Après la constitution du gouvernement, en 1948, la ligue Bodo avait été formée en regroupant des gens classés à gauche pour, soi-disant, les réformer et les convertir. Il suffisait qu’un membre de la famille ait assisté à un rassemblement politique progressiste pour que tous soient enrôlés dans la ligue. S’y trouvaient aussi des gens dont les noms avaient été arbitrairement donnés par les chefs de villages, pour atteindre les quotas du gouvernement, et bien d’autres qui s’y inscrivaient volontairement en échange de riz ou d’engrais. Certains étaient incorporés avec femme et enfants et aïeux. Quand la guerre a éclaté, à l’été 1950, ils ont tous été arrêtés en suivant les listes, et fusillés. Entre deux cent et trois cent mille victimes auraient été enterrées dans le plus grand secret, partout dans le pays.
C’est là que j’ai compris. Quelle terrible douleur est l’amour.

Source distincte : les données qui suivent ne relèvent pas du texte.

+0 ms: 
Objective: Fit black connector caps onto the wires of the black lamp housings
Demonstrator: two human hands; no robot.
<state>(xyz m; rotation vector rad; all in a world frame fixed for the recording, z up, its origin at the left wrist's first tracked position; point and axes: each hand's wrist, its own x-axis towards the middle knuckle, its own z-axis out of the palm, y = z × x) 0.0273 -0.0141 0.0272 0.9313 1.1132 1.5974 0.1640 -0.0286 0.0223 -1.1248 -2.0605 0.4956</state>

Ce n’est pas une suite de hasards si trente mille personnes ont été massacrées sur cette île cet hiver-là, et deux cent mille sur le continent l’été suivant. Il y avait un ordre du gouvernement militaire américain, il fallait empêcher le communisme de gagner du terrain, fût-ce en assassinant trente mille habitants de l’île ; les jeunes extrémistes de droite issus du nord, pleins de certitudes et de rancunes, sont arrivés sur l’île ; forts d’une formation de deux semaines ils portaient des uniformes de la police et de l’armée ; les accès à l’île ont été fermés ; la presse était sous contrôle ; une folie comme pointer une arme sur la tête d’un nourrisson était autorisée, pire, récompensée ; mille cinq cents enfants de moins de dix ans ont été tués de cette façon ; avant même que le sang versé sur l’île ait coagulé, la guerre a éclaté et, suivant le modèle élaboré sur cette île, deux cent mille personnes, triées dans chaque ville et village, ont été déportées par camions entiers, emprisonnées, fusillées et enterrées en secret, avec interdiction aux familles de réclamer les dépouilles. Parce que la guerre n’avait pas pris fin, parce que ce n’était qu’un armistice. Parce qu’il y avait d’autres ennemis de l’autre côté de la frontière. Les familles des victimes ont été marquées au fer rouge par la douleur, et ceux qui auraient voulu parler se sont tus en sachant ce qui leur arriverait s’ils parlaient. Il a fallu des décennies avant que ne soient exhumés des crânes perforés et leurs balles, dans les vallées, dans les mines ou sous le tarmac d’un aéroport. Et il reste toujours des ossements, partout, disséminés, enterrés.